By Foster Klug / Associated Press
SEOUL, South Korea — North Korea on Monday boasted of a successful weekend launch of a new type of “medium long-range” ballistic rocket that can carry a heavy nuclear warhead. Outsiders also saw a significant technological jump, with the test-fire apparently flying higher and for a longer time period than any other such previous missile.
Amid condemnation in Seoul, Tokyo, Washington and Moscow, a jubilant North Korean leader Kim Jong Un promised more nuclear and missile tests and warned that his country’s weapons could strike the U.S. mainland and Pacific holdings.
North Korean propaganda must be considered with wariness — Pyongyang has threatened for decades to reduce Seoul to a “sea of fire,” for instance — but Monday’s claim, if confirmed, would mark another big advance toward the North’s goal of fielding a nuclear-tipped missile capable of reaching the U.S. mainland. Some experts, including officials in Tokyo, estimate that Sunday’s launch successfully tested a new type of missile, potentially the longest in North Korea’s arsenal.
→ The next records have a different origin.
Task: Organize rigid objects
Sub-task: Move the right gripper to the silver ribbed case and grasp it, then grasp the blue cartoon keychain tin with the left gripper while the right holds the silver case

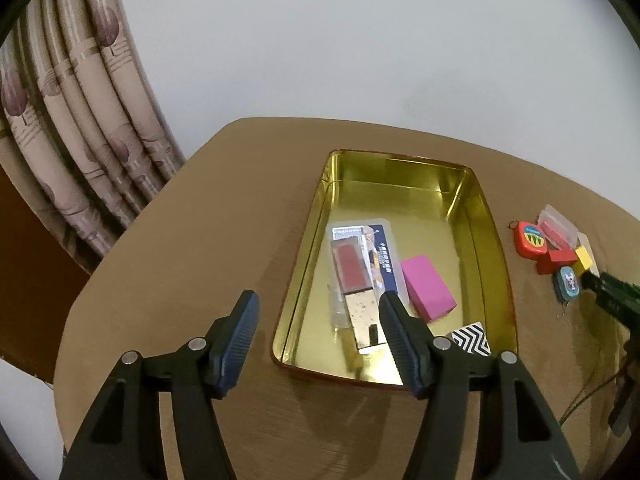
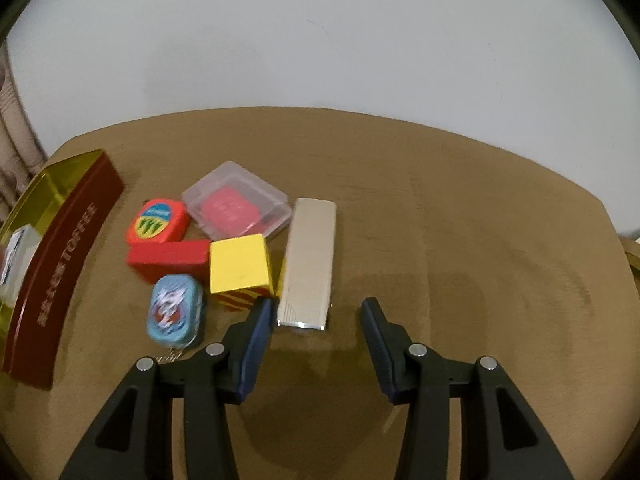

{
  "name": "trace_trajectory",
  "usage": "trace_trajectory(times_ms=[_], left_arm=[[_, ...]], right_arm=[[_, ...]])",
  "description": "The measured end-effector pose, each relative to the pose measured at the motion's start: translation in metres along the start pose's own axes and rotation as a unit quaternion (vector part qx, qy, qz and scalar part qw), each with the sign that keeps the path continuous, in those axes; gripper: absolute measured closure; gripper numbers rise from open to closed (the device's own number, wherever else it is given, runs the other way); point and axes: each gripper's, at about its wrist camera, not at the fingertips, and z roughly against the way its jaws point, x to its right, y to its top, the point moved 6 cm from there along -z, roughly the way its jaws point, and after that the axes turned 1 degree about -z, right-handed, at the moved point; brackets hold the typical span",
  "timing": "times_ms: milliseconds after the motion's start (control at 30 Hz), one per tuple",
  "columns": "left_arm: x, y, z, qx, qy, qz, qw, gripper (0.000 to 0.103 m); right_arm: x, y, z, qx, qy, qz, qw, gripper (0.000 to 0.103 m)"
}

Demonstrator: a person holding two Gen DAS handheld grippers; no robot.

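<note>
Just ahead of the gaping, empty right hand-held gripper (image 2: 318, 304), silver bar (image 2: 308, 264) flat on table (image 2: 480, 240).

Brown table (image 2: 460, 240), seen from both wrists. Directly on it: an open gold-lined tin (image 1: 472, 200) with dark red outer walls (its contents rest on the tin, not the table); to its right a close cluster of an orange tape measure (image 2: 158, 222), a clear case (image 2: 236, 200) with a red insert, a red block (image 2: 168, 264), a yellow block (image 2: 239, 263), a small blue tin (image 2: 174, 312), and a long silver bar (image 2: 308, 260) just beside the yellow block.
</note>
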Motion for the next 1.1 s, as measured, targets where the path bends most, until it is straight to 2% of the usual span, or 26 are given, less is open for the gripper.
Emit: trace_trajectory(times_ms=[300,400,567,867,1000,1100], left_arm=[[0.017,-0.003,-0.003,-0.002,-0.009,-0.019,0.9998,0.043],[0.026,-0.005,-0.001,-0.005,-0.021,-0.024,0.9995,0.043],[0.045,-0.01,0.009,0.003,-0.02,-0.054,0.9984,0.043],[0.107,-0.027,0.023,-0.005,-0.057,-0.102,0.9932,0.043],[0.138,-0.032,0.028,-0.004,-0.068,-0.121,0.9903,0.043],[0.161,-0.033,0.028,-0.007,-0.087,-0.118,0.9892,0.043]], right_arm=[[0.0,0.014,-0.017,0.019,-0.007,0.017,1.0,0.056],[-0.007,0.008,-0.01,0.027,-0.004,0.038,0.999,0.073],[-0.004,-0.004,0.001,0.028,0.007,0.044,0.999,0.073],[0.009,-0.029,0.04,0.044,0.024,0.064,0.997,0.073],[0.015,-0.031,0.051,0.051,0.024,0.068,0.996,0.073],[0.016,-0.03,0.063,0.056,0.021,0.072,0.996,0.073]])
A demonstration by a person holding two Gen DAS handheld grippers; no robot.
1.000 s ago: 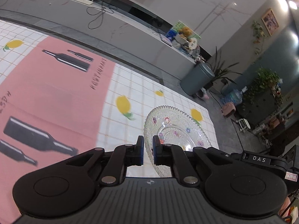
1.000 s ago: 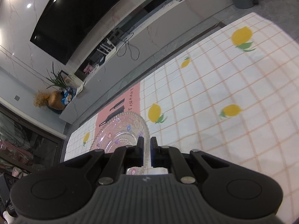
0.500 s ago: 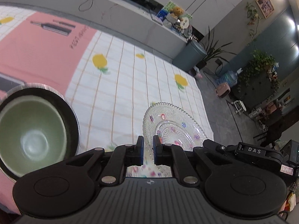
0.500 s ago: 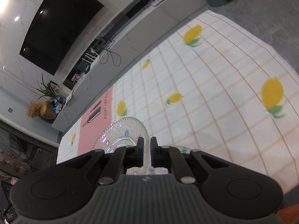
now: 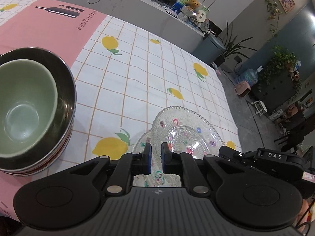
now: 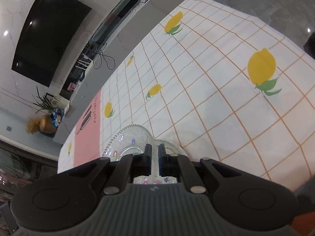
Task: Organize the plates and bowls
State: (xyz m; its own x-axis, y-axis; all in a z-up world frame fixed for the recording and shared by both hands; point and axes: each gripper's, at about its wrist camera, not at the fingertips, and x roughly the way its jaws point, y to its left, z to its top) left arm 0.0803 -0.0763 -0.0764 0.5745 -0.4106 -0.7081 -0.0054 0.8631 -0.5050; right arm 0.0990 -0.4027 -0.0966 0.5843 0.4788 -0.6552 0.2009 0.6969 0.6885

The test is also an immediate challenge to South Korea’s new president, Moon Jae-in, a liberal elected last week who expressed a desire to reach out to North Korea. Pyongyang’s aggressive push to boost its weapons program also makes it one of the Trump administration’s most urgent foreign policy worries, though Washington has struggled to settle on a policy.
North Korea’s official Korean Central News Agency called the missile a “new ground-to-ground medium long-range strategic ballistic rocket,” and said the “Hwasong-12” was “capable of carrying a large, heavy nuclear warhead.”
Kim witnessed the test and “hugged officials in the field of rocket research, saying that they worked hard to achieve a great thing,” according to KCNA.
The rocket, “newly designed in a Korean-style,” flew 787 kilometers (490 miles) and reached a maximum altitude of 2,111 kilometers (1,310 miles), the North said, and “verified the homing feature of the warhead under the worst re-entry situation and accurate performance of detonation system.”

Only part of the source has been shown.